This was a prospective, randomized, controlled clinical trial including patients with knee osteoarthritis requiring total knee arthroplasty (TKA). Patients were randomized in a 1:1 ratio using a single-blind, parallel-group design based on a dice roll: even numbers assigned patients to the robot-assisted TKA (RATKA) group, and odd numbers assigned them to the conventional manual TKA (mTKA) group.
Inclusion criteria comprised symptomatic knee osteoarthritis with surgical indication for TKA and a correctable varus or valgus deformity of less than 18 degrees. Exclusion criteria included prior surgery on the index knee; prior arthroplasty in the same limb; neurological disorders affecting knee function; tumor involvement; ipsilateral hip pathology limiting range of motion (ROM); active periarticular infection; body mass index (BMI) \> 35; dependency or institutionalization (e.g., nursing home residents); and severe anatomical deformity, instability, or malalignment requiring alternative surgical strategies.
Surgical procedures (RATKA using the ROSA® Knee System and mTKA) were performed as previously described in the literature. All surgeries were carried out by the same senior surgeon, who had previously completed the ROSA learning curve. A medial parapatellar approach and standard surgical exposure were used in all cases.
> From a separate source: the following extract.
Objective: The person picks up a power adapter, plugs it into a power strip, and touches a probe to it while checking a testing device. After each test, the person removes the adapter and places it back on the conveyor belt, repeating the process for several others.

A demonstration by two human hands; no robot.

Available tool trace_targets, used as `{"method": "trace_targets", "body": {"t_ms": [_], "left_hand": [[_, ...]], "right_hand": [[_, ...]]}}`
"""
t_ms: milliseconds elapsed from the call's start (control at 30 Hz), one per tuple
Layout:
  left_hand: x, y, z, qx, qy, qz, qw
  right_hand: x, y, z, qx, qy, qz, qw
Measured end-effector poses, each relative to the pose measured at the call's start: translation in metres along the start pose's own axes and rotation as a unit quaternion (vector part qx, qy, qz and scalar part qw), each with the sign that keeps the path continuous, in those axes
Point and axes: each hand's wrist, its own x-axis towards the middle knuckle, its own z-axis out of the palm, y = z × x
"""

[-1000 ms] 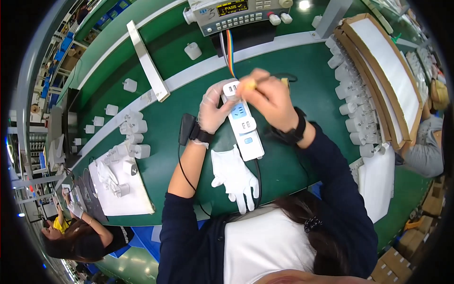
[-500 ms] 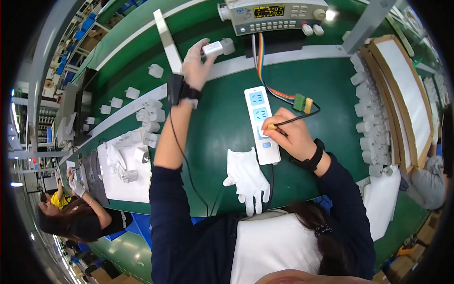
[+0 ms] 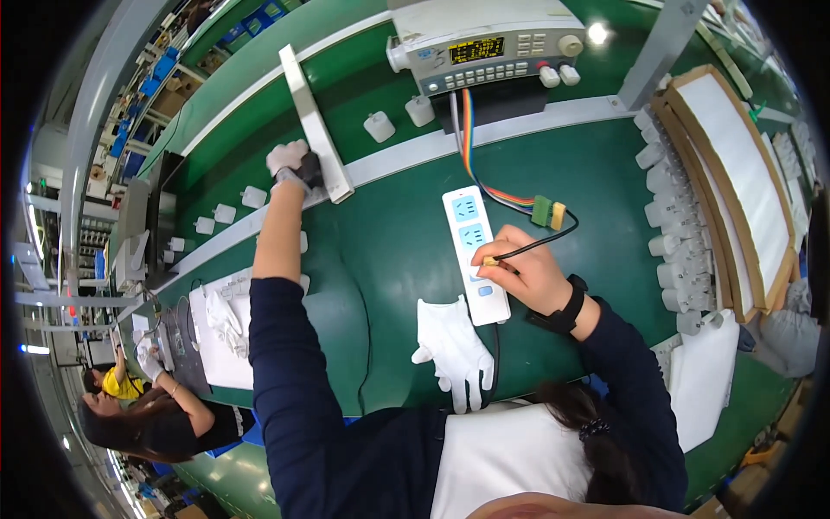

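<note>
My left hand (image 3: 289,157) reaches to the shelf at the far left, just left of a white metal bar (image 3: 311,121). Its fingers are curled, and whatever they close on is hidden. A white plug-in charger (image 3: 379,127) and a second charger (image 3: 419,111) stand right of the bar. My right hand (image 3: 529,275) pinches a small yellow connector (image 3: 490,260) on a black cable, close over the white power strip (image 3: 491,304). The cable leads to a green terminal block (image 3: 542,210) with rainbow ribbon wires. Below the strip a white glove (image 3: 451,344) lies on the green table.
A bench instrument (image 3: 484,52) with a lit screen stands at the back. Several chargers (image 3: 253,197) line the left shelf; more (image 3: 670,246) are packed beside cardboard trays (image 3: 726,173) at right. A co-worker (image 3: 156,406) sits at far left. A thin cable (image 3: 367,346) crosses the table.
My left hand has let go of a white charger, which now stands on the shelf, and moved left past the metal bar. My right hand keeps the connector; the view has shifted slightly.
</note>
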Motion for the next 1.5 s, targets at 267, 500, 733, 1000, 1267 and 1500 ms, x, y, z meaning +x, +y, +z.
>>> {"method": "trace_targets", "body": {"t_ms": [267,500,733,1000,1267,1500], "left_hand": [[-0.108,0.103,-0.133,-0.800,0.108,0.144,0.572],[-0.185,0.221,-0.141,-0.836,-0.010,0.244,0.491],[-0.194,0.223,-0.128,-0.724,0.070,0.302,0.616],[-0.246,0.217,-0.137,-0.748,0.197,0.259,0.578],[-0.255,0.226,-0.123,-0.619,0.176,0.373,0.669],[-0.254,0.220,-0.133,-0.625,0.163,0.399,0.651]], "right_hand": [[-0.004,0.016,-0.004,0.002,0.035,-0.014,0.999],[-0.001,0.011,0.000,-0.009,0.033,-0.039,0.999],[-0.004,0.013,0.001,-0.011,0.043,-0.048,0.998],[-0.005,0.012,-0.001,-0.003,0.048,-0.037,0.998],[0.023,-0.014,-0.019,-0.006,0.127,-0.116,0.985],[0.066,0.026,-0.011,-0.016,0.111,-0.036,0.993]]}}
The same posterior-stabilized implant design (Persona® PS; Zimmer Biomet, Warsaw, IN, USA) was implanted with patellar resurfacing and cement fixation (PALACOS® R+G, Heraeus). A tourniquet was placed but not inflated; no limb ischemia was induced. Tranexamic acid was administered intravenously unless contraindicated. Preoperative planning was based on full-length standing radiographs of the lower limbs (Tele-rx), and full-scale anteroposterior and lateral knee radiographs (AP/L-rx). Femoral and tibial osteotomies were calculated from mechanical axis measurements, and implant sizes were selected using AP/L-rx data. In the RATKA group, intraoperative registration was performed manually after arthrotomy, without the use of preoperative 3D imaging, in compliance with the Spanish Data Protection Act (Organic Law 3/2018). The ROSA® Knee System (software version 1.2; Zimmer Biomet) was used according to manufacturer guidelines.
The following data were collected. Baseline: demographic and clinical data (comorbidities, BMI, osteoarthritis severity using the Kellgren-Lawrence classification); hemoglobin and hematocrit values; radiographic studies (Tele-rx of the limb and AP/L knee views); and patient-reported outcome measures (PROMs) using the Visual Analog Scale (VAS) for pain, the Knee injury and Osteoarthritis Outcome Score (KOOS), and the 36-Item Short Form Health Survey (SF-36). Intraoperatively: operative time and intraoperative complications. Postoperative Day 3: hemoglobin and hematocrit values; radiographic studies (Tele-rx and AP/L views); functional recovery measured by range of motion (flexion and extension in degrees) using a goniometer; and mechanical limb alignment assessed on digital Tele-rx. Three months postoperatively: PROMs (VAS, KOOS, and SF-36); range of motion; radiographic studies (Tele-rx and AP/L views); and mechanical limb alignment measured again on digital Tele-rx.
Descriptive statistics were reported as frequencies for categorical variables and as means with standard deviations (SD) for continuous variables. Between-group comparisons were conducted using Student's t-tests or Mann-Whitney U tests for continuous variables, and chi-square or Fisher's exact tests for categorical variables. Pre- and postoperative clinical and radiographic outcomes were compared using paired t-tests or Wilcoxon signed-rank tests within groups, and unpaired t-tests or Mann-Whitney U tests between groups. Univariable and multivariable linear regression models were used to analyze VAS, KOOS, and SF-36 outcomes at 3 months. Multivariable models were adjusted for sex, age, BMI, and discharge values. All statistical analyses were performed using STATA 15 (StataCorp, College Station, TX, USA), with p-values \< 0.05 considered statistically significant.
The study was approved by the Institutional Review Board of Hospital Universitario de La Princesa (Registry No. 4748; approval date: March 24, 2022). All procedures complied with the Declaration of Helsinki (2013 revision) and applicable Spanish regulations. Written informed consent was obtained from all participants.